Attacking Cytomegalovirus With RNAi
Cytomegalovirus (CMV) is one of the herpesvirus group, viruses that are extremely hard or impossible for the body to clear. They lurk and return time after time. CMV doesn't cause immediate issues in healthy people, but over time it becomes one of the principle causes of the characteristic failure of the immune system with aging:
Your immune system is capped in its use of resources; it can only have a set number of T cells in operation at one time. ... chronic infections by the likes of cytomegalovirus (CMV) cause too many of your immune cells to be - uselessly - specialized. ... because you cannot clear it from your system, its presence chews up more and more of your limited immune resources with time.
Immune cells dedicated to remembering and attacking the many biochemical signatures of CMV are not available to fight new threats - and that starts to be a real issue in later life. Your immune system simply cannot mount an effective response when so much of it is tied up in uselessly awaiting the next emergence of CMV.

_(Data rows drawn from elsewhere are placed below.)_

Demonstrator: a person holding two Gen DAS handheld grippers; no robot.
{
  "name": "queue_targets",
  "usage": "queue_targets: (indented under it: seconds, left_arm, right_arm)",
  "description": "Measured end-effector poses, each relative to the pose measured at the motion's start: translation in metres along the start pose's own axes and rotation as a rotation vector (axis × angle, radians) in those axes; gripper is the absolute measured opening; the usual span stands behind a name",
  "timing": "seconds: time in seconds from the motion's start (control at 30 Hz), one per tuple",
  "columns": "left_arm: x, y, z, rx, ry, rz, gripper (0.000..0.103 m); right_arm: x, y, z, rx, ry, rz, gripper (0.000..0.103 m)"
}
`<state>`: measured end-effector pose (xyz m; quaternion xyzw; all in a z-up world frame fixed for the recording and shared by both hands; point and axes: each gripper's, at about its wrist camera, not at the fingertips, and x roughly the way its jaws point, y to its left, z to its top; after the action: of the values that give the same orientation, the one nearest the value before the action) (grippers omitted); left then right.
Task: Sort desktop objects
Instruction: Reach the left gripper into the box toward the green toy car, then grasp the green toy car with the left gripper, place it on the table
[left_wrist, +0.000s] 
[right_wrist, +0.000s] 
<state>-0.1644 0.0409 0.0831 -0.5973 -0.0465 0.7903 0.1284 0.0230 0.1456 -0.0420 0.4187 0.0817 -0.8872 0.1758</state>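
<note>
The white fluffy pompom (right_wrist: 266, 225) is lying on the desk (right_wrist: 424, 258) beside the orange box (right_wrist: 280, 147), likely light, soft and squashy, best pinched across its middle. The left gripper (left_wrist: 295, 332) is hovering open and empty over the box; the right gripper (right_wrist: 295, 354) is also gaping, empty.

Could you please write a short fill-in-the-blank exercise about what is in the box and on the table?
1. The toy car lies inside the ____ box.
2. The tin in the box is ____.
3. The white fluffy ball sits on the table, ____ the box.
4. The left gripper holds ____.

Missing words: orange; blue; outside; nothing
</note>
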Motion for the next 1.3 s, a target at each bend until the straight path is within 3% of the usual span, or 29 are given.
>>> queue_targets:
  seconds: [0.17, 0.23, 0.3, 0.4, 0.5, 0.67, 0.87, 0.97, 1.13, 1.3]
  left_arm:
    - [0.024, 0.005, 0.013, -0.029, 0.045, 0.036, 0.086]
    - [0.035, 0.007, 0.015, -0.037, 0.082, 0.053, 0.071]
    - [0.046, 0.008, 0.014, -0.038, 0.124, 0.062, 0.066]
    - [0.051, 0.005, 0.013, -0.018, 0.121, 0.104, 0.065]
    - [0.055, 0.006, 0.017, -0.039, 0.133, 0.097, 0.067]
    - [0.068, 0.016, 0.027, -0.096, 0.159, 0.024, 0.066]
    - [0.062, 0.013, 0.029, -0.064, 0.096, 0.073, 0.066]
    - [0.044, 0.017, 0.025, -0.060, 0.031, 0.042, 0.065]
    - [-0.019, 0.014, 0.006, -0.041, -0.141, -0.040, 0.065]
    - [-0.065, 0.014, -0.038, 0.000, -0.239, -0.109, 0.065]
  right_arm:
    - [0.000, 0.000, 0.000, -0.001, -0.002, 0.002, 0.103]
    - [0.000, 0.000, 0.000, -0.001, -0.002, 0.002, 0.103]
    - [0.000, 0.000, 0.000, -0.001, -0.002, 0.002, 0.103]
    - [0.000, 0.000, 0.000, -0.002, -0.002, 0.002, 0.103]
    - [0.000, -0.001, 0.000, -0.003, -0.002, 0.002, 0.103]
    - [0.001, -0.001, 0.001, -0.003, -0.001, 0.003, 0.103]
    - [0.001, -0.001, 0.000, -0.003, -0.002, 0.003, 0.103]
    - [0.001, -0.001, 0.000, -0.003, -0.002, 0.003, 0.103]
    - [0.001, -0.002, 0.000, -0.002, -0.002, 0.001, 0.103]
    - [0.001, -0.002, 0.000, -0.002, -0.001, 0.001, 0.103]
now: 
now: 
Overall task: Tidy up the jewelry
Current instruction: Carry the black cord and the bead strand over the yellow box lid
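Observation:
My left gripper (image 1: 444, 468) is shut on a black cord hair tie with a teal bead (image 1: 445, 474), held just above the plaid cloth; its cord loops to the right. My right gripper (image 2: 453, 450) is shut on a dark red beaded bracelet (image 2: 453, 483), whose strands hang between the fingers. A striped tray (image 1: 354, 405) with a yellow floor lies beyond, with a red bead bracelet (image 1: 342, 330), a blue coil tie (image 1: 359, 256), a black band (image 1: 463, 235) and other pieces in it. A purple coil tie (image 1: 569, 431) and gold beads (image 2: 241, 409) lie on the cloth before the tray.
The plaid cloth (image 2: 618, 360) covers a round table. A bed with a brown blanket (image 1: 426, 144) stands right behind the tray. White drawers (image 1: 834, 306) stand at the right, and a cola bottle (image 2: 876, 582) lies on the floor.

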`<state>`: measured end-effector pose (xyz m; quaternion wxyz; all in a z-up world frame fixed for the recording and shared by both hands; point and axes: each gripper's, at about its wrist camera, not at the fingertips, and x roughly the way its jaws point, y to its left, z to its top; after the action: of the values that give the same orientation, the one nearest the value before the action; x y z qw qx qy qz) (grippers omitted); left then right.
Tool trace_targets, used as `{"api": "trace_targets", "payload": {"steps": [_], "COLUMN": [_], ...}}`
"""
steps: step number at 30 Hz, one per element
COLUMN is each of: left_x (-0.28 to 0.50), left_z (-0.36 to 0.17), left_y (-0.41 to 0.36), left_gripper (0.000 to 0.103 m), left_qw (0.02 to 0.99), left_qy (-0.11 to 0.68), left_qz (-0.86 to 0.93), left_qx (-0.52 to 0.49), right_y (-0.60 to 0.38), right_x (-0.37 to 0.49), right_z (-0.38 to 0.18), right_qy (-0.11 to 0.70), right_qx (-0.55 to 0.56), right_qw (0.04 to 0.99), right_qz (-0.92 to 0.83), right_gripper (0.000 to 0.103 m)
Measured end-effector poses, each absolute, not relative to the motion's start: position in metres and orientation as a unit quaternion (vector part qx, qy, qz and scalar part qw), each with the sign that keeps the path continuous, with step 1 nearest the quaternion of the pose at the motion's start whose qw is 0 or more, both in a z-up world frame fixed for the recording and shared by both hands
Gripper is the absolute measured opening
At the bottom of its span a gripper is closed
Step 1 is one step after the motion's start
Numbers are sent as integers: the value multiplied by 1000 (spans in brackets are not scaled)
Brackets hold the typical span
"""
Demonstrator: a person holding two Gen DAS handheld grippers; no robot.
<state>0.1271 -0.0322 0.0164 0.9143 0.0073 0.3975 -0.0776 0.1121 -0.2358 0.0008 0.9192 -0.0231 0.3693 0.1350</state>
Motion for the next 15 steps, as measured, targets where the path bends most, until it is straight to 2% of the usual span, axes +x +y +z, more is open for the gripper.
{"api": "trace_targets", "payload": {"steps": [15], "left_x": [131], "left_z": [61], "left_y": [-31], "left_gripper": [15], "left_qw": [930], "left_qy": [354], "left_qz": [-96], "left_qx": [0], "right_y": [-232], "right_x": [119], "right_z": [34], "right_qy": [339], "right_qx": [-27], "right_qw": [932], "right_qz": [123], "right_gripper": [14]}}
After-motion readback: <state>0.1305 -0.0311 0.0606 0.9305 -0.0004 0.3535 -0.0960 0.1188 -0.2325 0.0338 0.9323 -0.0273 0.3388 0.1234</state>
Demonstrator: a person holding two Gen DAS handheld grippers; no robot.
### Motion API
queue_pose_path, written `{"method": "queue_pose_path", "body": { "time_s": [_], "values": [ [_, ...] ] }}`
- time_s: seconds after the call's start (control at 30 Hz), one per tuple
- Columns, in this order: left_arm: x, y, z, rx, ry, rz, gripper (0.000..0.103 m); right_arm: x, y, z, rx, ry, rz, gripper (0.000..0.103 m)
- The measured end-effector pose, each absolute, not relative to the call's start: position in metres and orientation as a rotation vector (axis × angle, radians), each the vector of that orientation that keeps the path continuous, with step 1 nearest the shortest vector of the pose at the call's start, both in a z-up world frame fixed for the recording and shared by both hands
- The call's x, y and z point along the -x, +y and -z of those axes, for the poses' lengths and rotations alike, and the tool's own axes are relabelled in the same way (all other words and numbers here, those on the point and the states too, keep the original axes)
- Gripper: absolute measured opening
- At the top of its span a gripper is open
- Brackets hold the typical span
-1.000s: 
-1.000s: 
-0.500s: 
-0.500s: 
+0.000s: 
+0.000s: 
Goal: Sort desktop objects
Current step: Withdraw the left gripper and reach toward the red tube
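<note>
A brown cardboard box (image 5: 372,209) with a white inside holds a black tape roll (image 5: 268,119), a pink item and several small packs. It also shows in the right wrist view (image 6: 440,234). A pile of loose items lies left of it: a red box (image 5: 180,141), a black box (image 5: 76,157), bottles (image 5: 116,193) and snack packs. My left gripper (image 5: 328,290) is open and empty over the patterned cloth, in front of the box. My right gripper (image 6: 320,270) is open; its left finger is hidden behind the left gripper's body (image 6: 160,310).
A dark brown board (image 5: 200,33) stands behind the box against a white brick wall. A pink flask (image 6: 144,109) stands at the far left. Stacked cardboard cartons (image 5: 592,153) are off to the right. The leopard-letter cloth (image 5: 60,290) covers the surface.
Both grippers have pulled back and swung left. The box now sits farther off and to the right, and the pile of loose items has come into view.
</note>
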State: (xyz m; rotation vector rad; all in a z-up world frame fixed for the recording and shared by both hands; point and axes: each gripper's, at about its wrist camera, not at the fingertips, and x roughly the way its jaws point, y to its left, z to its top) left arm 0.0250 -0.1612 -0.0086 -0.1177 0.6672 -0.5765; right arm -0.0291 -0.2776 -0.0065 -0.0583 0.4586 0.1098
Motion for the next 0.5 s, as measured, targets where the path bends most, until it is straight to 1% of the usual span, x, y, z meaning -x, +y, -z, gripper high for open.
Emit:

Many research groups are investigating ways to effectively destroy herpesviruses like CMV, and thus clear them from the body. As a strategy this might be compared to using metabolic manipulation to slow aging, insofar as (a) to have the best effect the methodology must be applied early in life, and (b) it's of little use to those already old. The damage is already done by the time you are old, and clearing out CMV doesn't do anything to free up the errantly specialized immune system resources.
A better strategy for reversing this immune system issue might be to use targeted cell destruction methods under development in the cancer research community to kill CMV-specialized immune cells and so free up space. There it doesn't matter that CMV is in your system, because the cull of specialized cells restores this aspect of your immune system to a more functional state. This type of treatment could then be repeated whenever necessary.
Like the mainstream of aging research, however, the bulk of work on CMV is focused on clearance (i.e. slowing the rate of damage) rather than immune system repair (i.e. restoration by removing damage). This is unfortunate, and yet another aspect of the most important debate over strategy in longevity science - do researchers continue to largely focus on slowing aging, or do they instead try to reverse and repair aging?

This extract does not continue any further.